6. 1994: An article by John Dvorak in PC Computing magazine described a bill going through Congress that would make it illegal to use the internet while drunk, or to discuss sexual matters over a public network. The bill was supposedly numbered 040194 (i.e. 04/01/94), and the contact person was listed as Lirpa Sloof (April Fools backwards).
7. 1933: The Madison Capital-Times solemnly announced that the Wisconsin state capitol building lay in ruins following a series of mysterious explosions. The explosions were attributed to “large quantities of gas, generated through many weeks of verbose debate in the Senate and Assembly chambers.” Accompanying the article was a picture showing the capitol building collapsing.
8. 1980: The BBC reported that Big Ben, in order to keep up with the times, was going to be given a digital readout. The announcement received a huge response from listeners shocked and angered by the proposed change. The BBC Japanese service also announced that the clock hands would be sold to the first four listeners to contact them. One Japanese seaman in the mid-Atlantic immediately radioed in a bid.
9. 1973: Westward Television, a British TV studio, produced a documentary feature about the village of Spiggot. As the documentary explained, the stubborn residents of this small town were refusing to accept the new decimal currency recently adopted by the British government, preferring instead to stick with the traditional denominations they had grown up with. As soon as the documentary was over, the studio received hundreds of calls expressing support for the brave stand taken by the villagers. In fact, many of the callers voiced their intention to join in the anti-decimal crusade. Unfortunately for this burgeoning rebellion, the village of Spiggot did not exist.
10. 1965: Politiken, a Copenhagen newspaper, reported that the Danish parliament had passed a new law requiring all dogs to be painted white. The purpose of this, it explained, was to increase road safety by allowing dogs to be seen more easily at night.
11. 1980: Soldier magazine revealed that the fur on the bearskin helmets worn by the Irish guards while on duty at Buckingham Palace keeps growing and needs to be regularly trimmed:
The most hair-raising fact about the bearskins has been discovered by scientists recently. The skins retain an original hormone, which lives on after the animal has been skinned. Scientists call it otiose and it is hoped it can be put to use in medical research – especially into baldness.
The article quoted Maj. Ursa who noted, “Bears hibernate in the winter and the amazing thing is that in the spring the skins really start to sprout.” An accompanying photo showed Guardsmen sitting in an army barbershop having their helmets trimmed. The story was picked up by the London Daily Express and run as a straight story.
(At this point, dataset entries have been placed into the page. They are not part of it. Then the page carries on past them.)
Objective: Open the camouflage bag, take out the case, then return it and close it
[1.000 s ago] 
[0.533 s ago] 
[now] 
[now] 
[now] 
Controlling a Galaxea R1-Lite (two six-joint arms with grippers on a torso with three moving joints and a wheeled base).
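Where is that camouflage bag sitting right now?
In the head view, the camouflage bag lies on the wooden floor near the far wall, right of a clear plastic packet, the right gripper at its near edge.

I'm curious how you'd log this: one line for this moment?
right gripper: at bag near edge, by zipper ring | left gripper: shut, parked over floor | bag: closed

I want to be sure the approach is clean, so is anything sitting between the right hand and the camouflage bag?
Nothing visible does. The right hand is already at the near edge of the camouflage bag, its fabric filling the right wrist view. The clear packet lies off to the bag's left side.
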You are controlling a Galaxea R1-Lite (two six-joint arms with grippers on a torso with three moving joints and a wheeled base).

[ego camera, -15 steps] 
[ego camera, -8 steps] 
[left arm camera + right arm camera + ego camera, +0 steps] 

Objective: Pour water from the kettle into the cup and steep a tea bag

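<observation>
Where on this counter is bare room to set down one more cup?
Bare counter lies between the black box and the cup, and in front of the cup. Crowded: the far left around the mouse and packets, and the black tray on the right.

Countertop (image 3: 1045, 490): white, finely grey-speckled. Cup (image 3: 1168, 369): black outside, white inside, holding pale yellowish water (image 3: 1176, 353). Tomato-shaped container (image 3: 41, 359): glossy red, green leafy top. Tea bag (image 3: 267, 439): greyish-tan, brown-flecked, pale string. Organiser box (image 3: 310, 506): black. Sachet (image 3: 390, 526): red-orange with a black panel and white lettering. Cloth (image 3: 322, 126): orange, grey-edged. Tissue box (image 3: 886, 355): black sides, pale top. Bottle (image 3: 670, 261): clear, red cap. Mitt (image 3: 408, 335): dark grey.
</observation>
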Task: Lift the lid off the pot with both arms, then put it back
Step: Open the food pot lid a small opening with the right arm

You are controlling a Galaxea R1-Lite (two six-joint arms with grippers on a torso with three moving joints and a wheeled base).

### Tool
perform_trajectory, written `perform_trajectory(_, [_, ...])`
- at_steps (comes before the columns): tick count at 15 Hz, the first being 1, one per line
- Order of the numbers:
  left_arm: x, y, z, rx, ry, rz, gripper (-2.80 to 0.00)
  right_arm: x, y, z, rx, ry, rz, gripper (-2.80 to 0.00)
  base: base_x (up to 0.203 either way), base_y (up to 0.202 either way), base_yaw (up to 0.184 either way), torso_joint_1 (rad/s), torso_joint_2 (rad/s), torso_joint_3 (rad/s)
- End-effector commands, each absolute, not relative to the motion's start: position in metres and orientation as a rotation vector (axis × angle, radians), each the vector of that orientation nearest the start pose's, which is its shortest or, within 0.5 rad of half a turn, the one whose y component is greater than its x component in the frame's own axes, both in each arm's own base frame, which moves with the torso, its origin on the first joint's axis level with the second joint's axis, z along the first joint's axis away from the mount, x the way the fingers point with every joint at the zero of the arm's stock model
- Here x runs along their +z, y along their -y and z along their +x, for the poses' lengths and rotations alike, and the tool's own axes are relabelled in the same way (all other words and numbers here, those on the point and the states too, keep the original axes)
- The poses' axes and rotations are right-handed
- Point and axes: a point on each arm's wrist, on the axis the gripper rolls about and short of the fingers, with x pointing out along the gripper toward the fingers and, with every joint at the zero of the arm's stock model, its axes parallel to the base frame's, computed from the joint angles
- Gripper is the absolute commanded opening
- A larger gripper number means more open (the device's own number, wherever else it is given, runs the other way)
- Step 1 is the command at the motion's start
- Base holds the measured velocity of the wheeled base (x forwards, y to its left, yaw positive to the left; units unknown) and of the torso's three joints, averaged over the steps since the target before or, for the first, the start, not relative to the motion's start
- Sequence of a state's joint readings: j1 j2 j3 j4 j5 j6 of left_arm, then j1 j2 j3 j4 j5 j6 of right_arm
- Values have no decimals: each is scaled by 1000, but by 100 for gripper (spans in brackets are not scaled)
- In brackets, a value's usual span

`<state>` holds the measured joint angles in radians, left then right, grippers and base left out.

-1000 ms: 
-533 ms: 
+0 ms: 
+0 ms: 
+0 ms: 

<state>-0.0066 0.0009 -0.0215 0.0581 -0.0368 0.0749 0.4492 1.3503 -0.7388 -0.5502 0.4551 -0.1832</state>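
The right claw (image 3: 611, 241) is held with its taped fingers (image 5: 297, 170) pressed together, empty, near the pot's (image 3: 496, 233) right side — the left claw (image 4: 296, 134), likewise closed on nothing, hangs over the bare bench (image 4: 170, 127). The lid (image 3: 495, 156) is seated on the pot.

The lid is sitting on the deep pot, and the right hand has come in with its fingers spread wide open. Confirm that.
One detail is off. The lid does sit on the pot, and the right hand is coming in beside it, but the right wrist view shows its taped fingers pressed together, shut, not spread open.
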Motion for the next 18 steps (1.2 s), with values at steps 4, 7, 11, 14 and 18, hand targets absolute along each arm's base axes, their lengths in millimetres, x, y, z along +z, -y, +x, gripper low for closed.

12. 1997: An email message spread throughout the world announcing that the internet would be shut down for cleaning for twenty-four hours from March 31 until April 2. This cleaning was said to be necessary to clear out the “electronic flotsam and jetsam” that had accumulated in the network. Dead email and inactive ftp, www, and gopher sites would be purged. The cleaning would be done by “five very powerful Japanese-built multi-lingual Internet-crawling robots (Toshiba ML-2274) situated around the world.” During this period, users were warned to disconnect all devices from the internet.
13. 1993: Westdeutsche Rundfunk, a German radio station, announced that officials in Cologne had just passed an unusual new city regulation. Joggers going through the park would be required to pace themselves to go no faster than six mph. Any faster, it was felt, would unnecessarily disturb the squirrels who were in the middle of their mating season.